◆ YOUR OBJECTIVE ◆
Your answer must be a word-for-word copy of the listing below, minus its pictures.

◆ PROVIDED DATA ◆
■ ■ ■
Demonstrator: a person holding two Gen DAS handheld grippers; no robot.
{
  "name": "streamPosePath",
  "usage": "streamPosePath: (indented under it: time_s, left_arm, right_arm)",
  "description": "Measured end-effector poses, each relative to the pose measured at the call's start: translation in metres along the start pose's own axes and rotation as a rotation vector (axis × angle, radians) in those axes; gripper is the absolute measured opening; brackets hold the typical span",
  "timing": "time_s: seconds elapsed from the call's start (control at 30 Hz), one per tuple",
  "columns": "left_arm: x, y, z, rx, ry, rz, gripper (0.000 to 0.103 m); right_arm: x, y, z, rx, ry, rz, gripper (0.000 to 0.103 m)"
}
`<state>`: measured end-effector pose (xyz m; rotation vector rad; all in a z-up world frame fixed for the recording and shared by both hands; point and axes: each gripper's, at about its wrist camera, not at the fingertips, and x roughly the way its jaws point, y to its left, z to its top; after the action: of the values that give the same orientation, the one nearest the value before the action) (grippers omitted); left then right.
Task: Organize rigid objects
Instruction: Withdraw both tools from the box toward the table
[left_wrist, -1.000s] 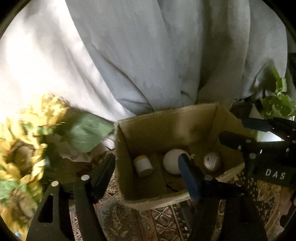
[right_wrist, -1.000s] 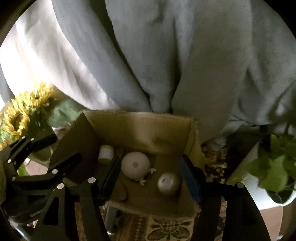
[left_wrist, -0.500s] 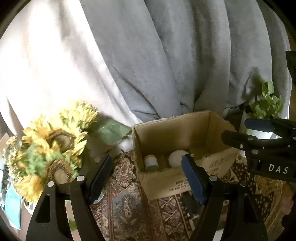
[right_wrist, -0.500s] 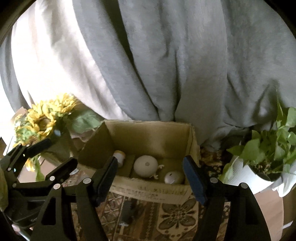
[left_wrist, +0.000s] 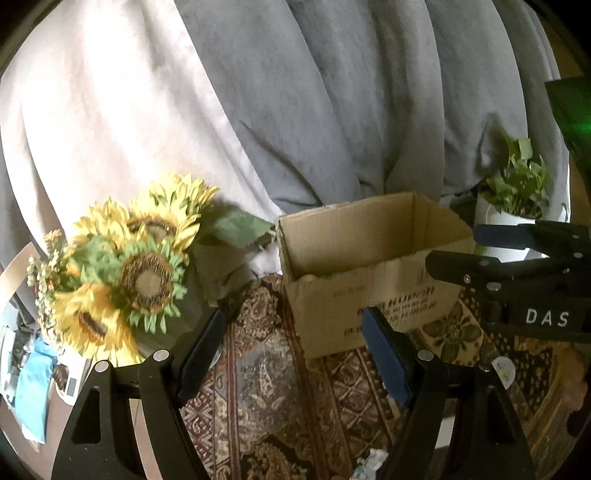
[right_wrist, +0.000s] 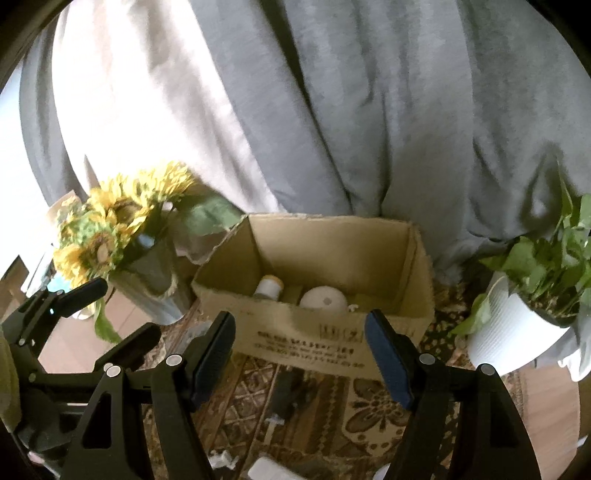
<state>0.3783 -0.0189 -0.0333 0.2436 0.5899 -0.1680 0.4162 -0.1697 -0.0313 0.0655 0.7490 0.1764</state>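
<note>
1. On the patterned rug (right_wrist: 317, 402) an open cardboard box (right_wrist: 314, 332) stands, with a small jar (right_wrist: 269, 286) and a white ball (right_wrist: 323, 297) inside, side by side.
2. The left hand-held gripper (left_wrist: 295, 354) hangs in front of the box, jaws wide, holding nothing.
3. The right hand-held gripper (right_wrist: 301, 354) is likewise wide and empty, near the box front.
4. Sunflowers (left_wrist: 140, 269) stand left of the box, a potted plant (right_wrist: 524, 314) right.
</note>
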Motion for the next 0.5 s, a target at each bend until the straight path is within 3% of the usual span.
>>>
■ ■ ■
◆ EXERCISE RESPONSE ◆
Demonstrator: a person holding two Gen DAS handheld grippers; no robot.
{
  "name": "streamPosePath",
  "usage": "streamPosePath: (indented under it: time_s, left_arm, right_arm)",
  "description": "Measured end-effector poses, each relative to the pose measured at the call's start: translation in metres along the start pose's own axes and rotation as a rotation vector (axis × angle, radians) in those axes; gripper is the absolute measured opening; brackets hold the typical span",
  "timing": "time_s: seconds elapsed from the call's start (control at 30 Hz), one per tuple",
  "columns": "left_arm: x, y, z, rx, ry, rz, gripper (0.000 to 0.103 m); right_arm: x, y, z, rx, ry, rz, gripper (0.000 to 0.103 m)"
}
`<state>`: measured end-effector pose (xyz m; rotation vector rad; all in a z-up world frame fixed for the recording and shared by both hands; point and axes: each gripper's, at about its wrist camera, not at the fingertips, and x roughly the way its jaws point, y to its left, z to its top; after the action: of the values that give the same orientation, the one nearest the value before the action) (grippers omitted); left then right.
Task: Organize rigid objects
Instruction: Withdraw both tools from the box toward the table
[left_wrist, -1.000s] 
[right_wrist, -1.000s] 
[left_wrist, -0.500s] 
[right_wrist, -0.500s] 
[left_wrist, +0.000s] 
[right_wrist, +0.000s] 
<state>0.3783 -0.0189 -0.0333 0.2436 0.5899 -0.1680 0.4162 -0.1697 -0.0313 0.0655 0.7490 0.1764</state>
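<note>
1. On the patterned rug (right_wrist: 317, 402) an open cardboard box (right_wrist: 314, 332) stands, with a small jar (right_wrist: 269, 286) and a white ball (right_wrist: 323, 297) inside, side by side.
2. The left hand-held gripper (left_wrist: 295, 354) hangs in front of the box, jaws wide, holding nothing.
3. The right hand-held gripper (right_wrist: 301, 354) is likewise wide and empty, near the box front.
4. Sunflowers (left_wrist: 140, 269) stand left of the box, a potted plant (right_wrist: 524, 314) right.
</note>
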Motion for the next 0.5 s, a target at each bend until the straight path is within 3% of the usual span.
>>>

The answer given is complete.